Friday, June 25 , 2021

Maciej Koch-Janusz

Recording: here


How to construct a physical theory

A key stage in developing a physical theory of a complex system is identifying its “relevant” degrees of freedom. “Relevance” is surprisingly well defined in physics and forms the cornerstone of the celebrated renormalisation group (RG) program. Its practical execution in unfamiliar systems is, however, difficult. Machine learning approaches, on the other hand, though promising, often lack formal interpretability: it is unclear what relation, if any, the architecture- and training-dependent learned "relevant features” bear to standard objects of physical theory.


I will introduce these concepts and discuss how the above gap can be bridged, paving a path to automated discovery of mathematically formal and interpretable physical theories, from raw data. The key insight is that the field-theoretic “relevance” of physics is in fact equivalent* to the notion of “relevant information” defined in the Information Bottleneck (IB) formalism of compression theory, which we prove. Employing recent tools of ML-based estimation of information-theoretic quantities we then construct an unsupervised algorithm whose inputs are raw configurations of a statistical system, and whose outputs are neural nets parametrising formal objects such as “order parameters”, or more generally “scaling operators” characterising the system.

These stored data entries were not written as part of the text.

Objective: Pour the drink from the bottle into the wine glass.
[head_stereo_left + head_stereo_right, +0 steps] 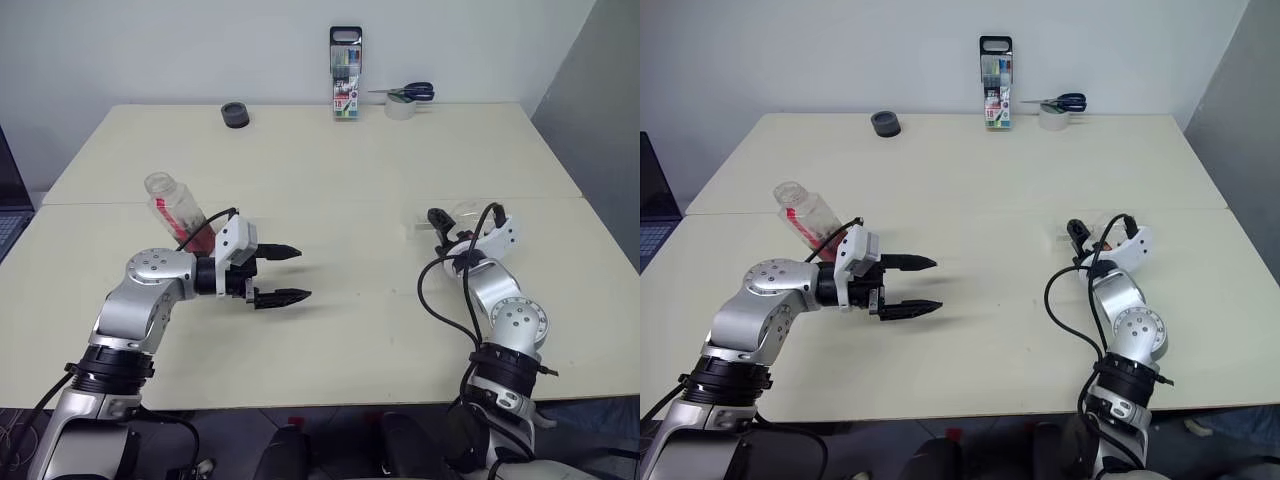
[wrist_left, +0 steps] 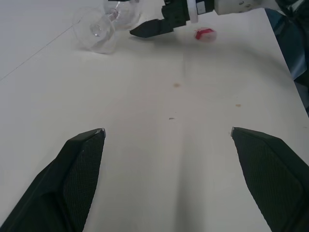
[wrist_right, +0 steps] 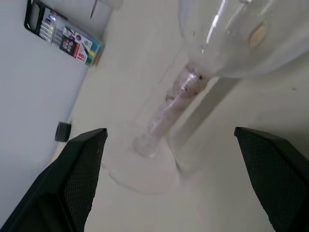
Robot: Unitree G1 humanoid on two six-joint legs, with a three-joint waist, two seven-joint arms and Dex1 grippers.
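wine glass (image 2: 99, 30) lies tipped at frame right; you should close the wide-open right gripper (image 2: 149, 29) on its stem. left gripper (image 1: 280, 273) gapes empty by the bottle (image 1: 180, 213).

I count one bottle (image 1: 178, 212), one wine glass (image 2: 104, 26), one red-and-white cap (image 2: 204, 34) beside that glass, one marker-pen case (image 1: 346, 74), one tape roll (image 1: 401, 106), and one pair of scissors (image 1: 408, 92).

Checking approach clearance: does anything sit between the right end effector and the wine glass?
Nothing visible does. The right end effector, fingers open, faces the wine glass directly, stem between them.
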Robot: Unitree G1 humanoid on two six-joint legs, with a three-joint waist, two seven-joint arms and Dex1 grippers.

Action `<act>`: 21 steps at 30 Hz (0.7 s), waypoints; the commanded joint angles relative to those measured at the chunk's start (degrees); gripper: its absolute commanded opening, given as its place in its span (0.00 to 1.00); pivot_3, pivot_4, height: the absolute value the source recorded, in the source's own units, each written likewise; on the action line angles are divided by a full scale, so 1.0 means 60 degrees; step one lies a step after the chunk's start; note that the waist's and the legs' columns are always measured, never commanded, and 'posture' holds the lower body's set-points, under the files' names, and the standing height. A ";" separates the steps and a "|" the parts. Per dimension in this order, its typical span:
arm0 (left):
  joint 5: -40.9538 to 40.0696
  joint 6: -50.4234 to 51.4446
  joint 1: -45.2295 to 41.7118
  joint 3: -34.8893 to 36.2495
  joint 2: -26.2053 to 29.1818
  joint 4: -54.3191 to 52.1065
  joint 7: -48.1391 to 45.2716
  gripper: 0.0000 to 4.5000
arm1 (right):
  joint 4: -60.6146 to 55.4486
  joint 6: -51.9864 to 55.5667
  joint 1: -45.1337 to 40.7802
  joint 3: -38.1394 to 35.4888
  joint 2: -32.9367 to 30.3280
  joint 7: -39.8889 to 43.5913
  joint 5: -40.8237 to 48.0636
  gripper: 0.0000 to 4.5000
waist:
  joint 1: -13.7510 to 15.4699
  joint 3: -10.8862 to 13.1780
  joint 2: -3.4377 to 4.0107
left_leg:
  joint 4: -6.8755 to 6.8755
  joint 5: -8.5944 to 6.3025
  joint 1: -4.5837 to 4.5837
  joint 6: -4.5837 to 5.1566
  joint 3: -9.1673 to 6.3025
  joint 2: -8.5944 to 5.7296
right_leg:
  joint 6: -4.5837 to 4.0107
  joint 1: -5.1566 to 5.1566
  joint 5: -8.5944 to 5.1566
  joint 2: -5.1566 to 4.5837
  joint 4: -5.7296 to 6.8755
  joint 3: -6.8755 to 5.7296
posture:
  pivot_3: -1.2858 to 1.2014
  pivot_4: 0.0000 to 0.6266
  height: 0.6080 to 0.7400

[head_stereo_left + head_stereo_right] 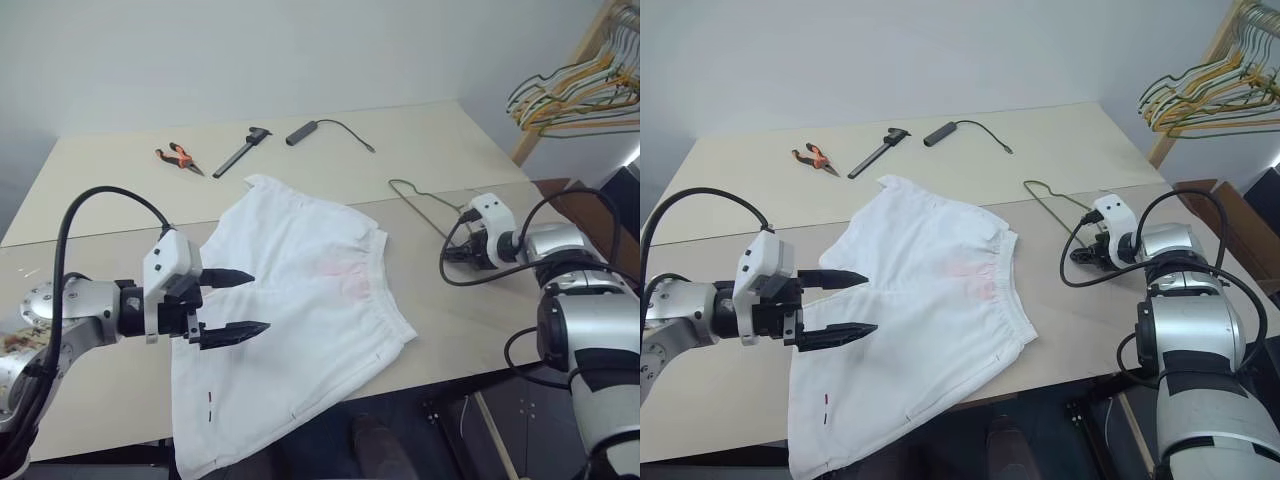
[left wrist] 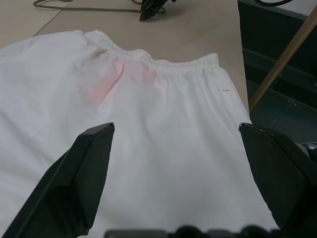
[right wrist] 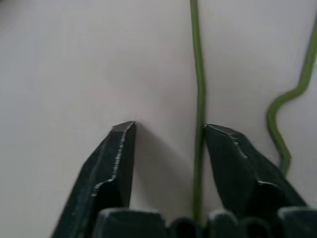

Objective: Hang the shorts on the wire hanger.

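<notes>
left end effector (image 1: 232, 303) apart over shorts (image 1: 300, 300) | right end effector (image 3: 168, 134) partly apart, straddling wire hanger (image 3: 198, 99)

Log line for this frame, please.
right gripper: straddling wire hanger, gap remains | left gripper: open above shorts | shorts flat on table

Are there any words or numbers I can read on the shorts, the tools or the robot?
None: no words, numbers or brand names can be read.
The shorts bear a pink patch and a tiny red mark, not letters.
The pliers and the wire hanger carry no print that can be made out.
</notes>
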 commanded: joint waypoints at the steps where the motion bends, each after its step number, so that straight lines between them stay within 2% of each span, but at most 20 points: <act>1: -0.0071 -0.0194 -0.0161 0.0126 -0.0002 -0.0282 0.0098 0.97 | 0.0041 0.0003 0.0204 0.0159 -0.0084 -0.0133 -0.0252 0.26 | -0.0003 -0.0013 -0.0012 | 0.0000 0.0000 0.0001 0.0000 0.0000 0.0000 | 0.0000 0.0000 0.0000 0.0000 0.0000 0.0000 | 0.51 0.12 1.00; 4: -0.0058 -0.0270 -0.0216 0.0060 -0.0153 -0.0327 0.0273 0.97 | 0.0031 -0.0058 0.0261 0.0180 -0.0069 -0.0321 -0.0305 0.01 | -0.0014 -0.0057 -0.0039 | 0.0000 0.0001 0.0002 -0.0002 -0.0001 0.0001 | -0.0001 0.0001 0.0001 0.0001 0.0001 -0.0002 | 0.50 0.10 1.00; 10: 0.0216 -0.0505 -0.0457 -0.0295 -0.0678 -0.0138 0.0794 0.97 | -0.0197 -0.0159 0.0105 -0.0386 -0.0073 -0.0476 0.0289 0.01 | -0.0016 -0.0177 -0.0043 | 0.0009 0.0005 -0.0004 -0.0008 -0.0005 -0.0003 | 0.0001 0.0004 0.0003 -0.0005 0.0000 -0.0007 | 0.49 0.07 1.00; 15: -0.0290 -0.0075 -0.1197 -0.0330 -0.1934 0.0315 0.2050 0.97 | -0.0943 0.0257 -0.0070 -0.1475 -0.0103 -0.0601 0.1394 0.01 | -0.0129 -0.0287 -0.0005 | 0.0027 0.0017 -0.0015 -0.0016 -0.0010 -0.0001 | 0.0003 0.0004 0.0028 -0.0004 -0.0001 -0.0006 | 0.47 0.02 1.00; 18: -0.0745 0.0253 -0.1568 -0.0279 -0.2804 0.0586 0.2898 0.97 | -0.2590 0.1190 0.0436 -0.1932 -0.0010 -0.0504 0.2104 0.01 | -0.0307 -0.0431 0.0029 | 0.0035 0.0018 -0.0020 -0.0016 -0.0012 -0.0003 | 0.0010 0.0004 0.0033 -0.0007 0.0001 -0.0005 | 0.46 0.00 1.00; 21: -0.1431 0.0650 -0.1977 -0.0165 -0.3792 0.0943 0.3931 0.97 | -0.5840 0.2175 0.1823 -0.2250 0.0241 -0.0687 0.2844 0.01 | -0.0335 -0.0567 0.0029 | 0.0042 0.0017 -0.0023 -0.0014 -0.0032 -0.0002 | 0.0015 0.0016 0.0036 -0.0005 -0.0001 -0.0014 | 0.46 0.00 1.00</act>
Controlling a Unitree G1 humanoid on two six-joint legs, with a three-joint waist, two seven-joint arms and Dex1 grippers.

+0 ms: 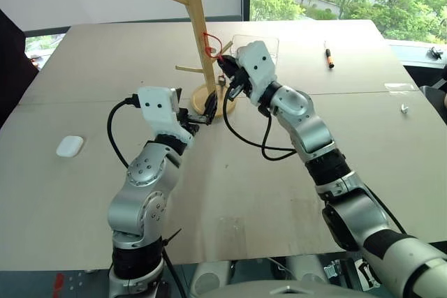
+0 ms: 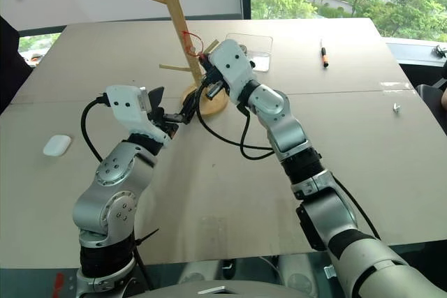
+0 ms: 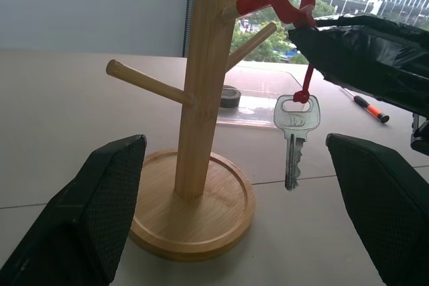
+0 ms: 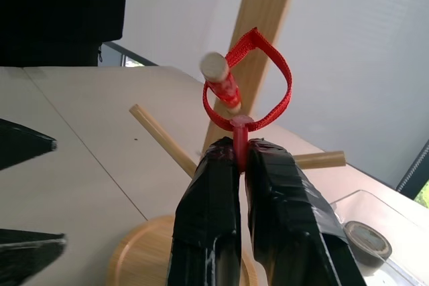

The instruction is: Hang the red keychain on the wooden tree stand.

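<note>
Your right gripper [image 4: 241, 165] pinches the red keychain [image 4: 249, 92] with fingers clamped just below its loop, already threaded over a peg of the wooden tree stand [image 3: 201, 98], while your left gripper [image 1: 199, 118] waits wide beside the base.

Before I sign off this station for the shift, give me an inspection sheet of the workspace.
Surface: tan table, bare in front.
Job's things: red keychain looped over a peg of the wooden stand; key hangs free beside the pole.
Clutter: marker pen, clear tray holding a tape roll, small white case, small metal bit.
Grippers: right gripper shut on the keychain; left gripper open, near the stand's base.
Cables: black cable looping off each wrist.
Surroundings: window, trees outside.
</note>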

Towards the end I will mention open questions and possible future research directions on the interface of formal physical theory building and ML.


Friday, June 18 , 2021

Jessica Hamrick

Recording: here


Mental Simulation, Imagination, and
 Model-Based Deep RL

Mental simulation—the capacity to imagine what will or what could be—is a salient feature of human cognition, playing a key role in a wide range of cognitive abilities. In artificial intelligence, the last few years have seen the development of model-based deep reinforcement learning methods, which seemingly share many similarities with mental simulation. In this talk, I will discuss how closely such methods actually capture the qualitative characteristics exhibited by human mental simulation, with a particular focus on: (1) the extent to which the performance of such agents is driven by model-based reasoning and planning, and (2) how effectively such agents can leverage planning for generalization. While a number of challenges remain in matching the capacity of human mental simulation, I will highlight some recent progress on developing more compositional model-based algorithms through the use of graph neural networks and tree search.

Friday, June 11 , 2021

Josh Tenenbaum

Recording: here


Scaling AI the Human Way: Reverse-engineering the origins of human common sense with probabilistic programs, game-engine style simulators, and program synthesis

What distinguishes today's AI technologies from true artificial intelligence as the field's founders understood it? Why don't we have machines with the flexible, general purpose, common sense of even a young child, and the ability to conceive of and accomplish an endless range of new goals without having to be specially built and trained to solve each task from scratch? I will discuss our efforts towards the long-term -- and still far off -- goal of reverse-engineering how common sense arises in the human mind and brain, and using what we learn to build more human-like forms of intelligence in machines. I will present models of both what we think is built in -- the cognitive start-up software or "core knowledge" that is also shared in some form with other species and implemented in functionally specific brain networks -- as well as steps towards general-purpose learning mechanisms that can go beyond this core knowledge. I will introduce key concepts that underlie these models, drawing from probabilistic programming, game-engine simulators, and program induction and synthesis methods. These tools complement and extend what we can do with better known modeling toolkits from Bayesian modeling and neural networks in cognitive science and AI. I will show examples of how we have used these tools along with behavioral experiments to study cognition in core domains such as intuitive physics and intuitive psychology (or theory of mind), and how we are starting to model the learning of new conceptual systems or “languages of thought” that go beyond core knowledge domains.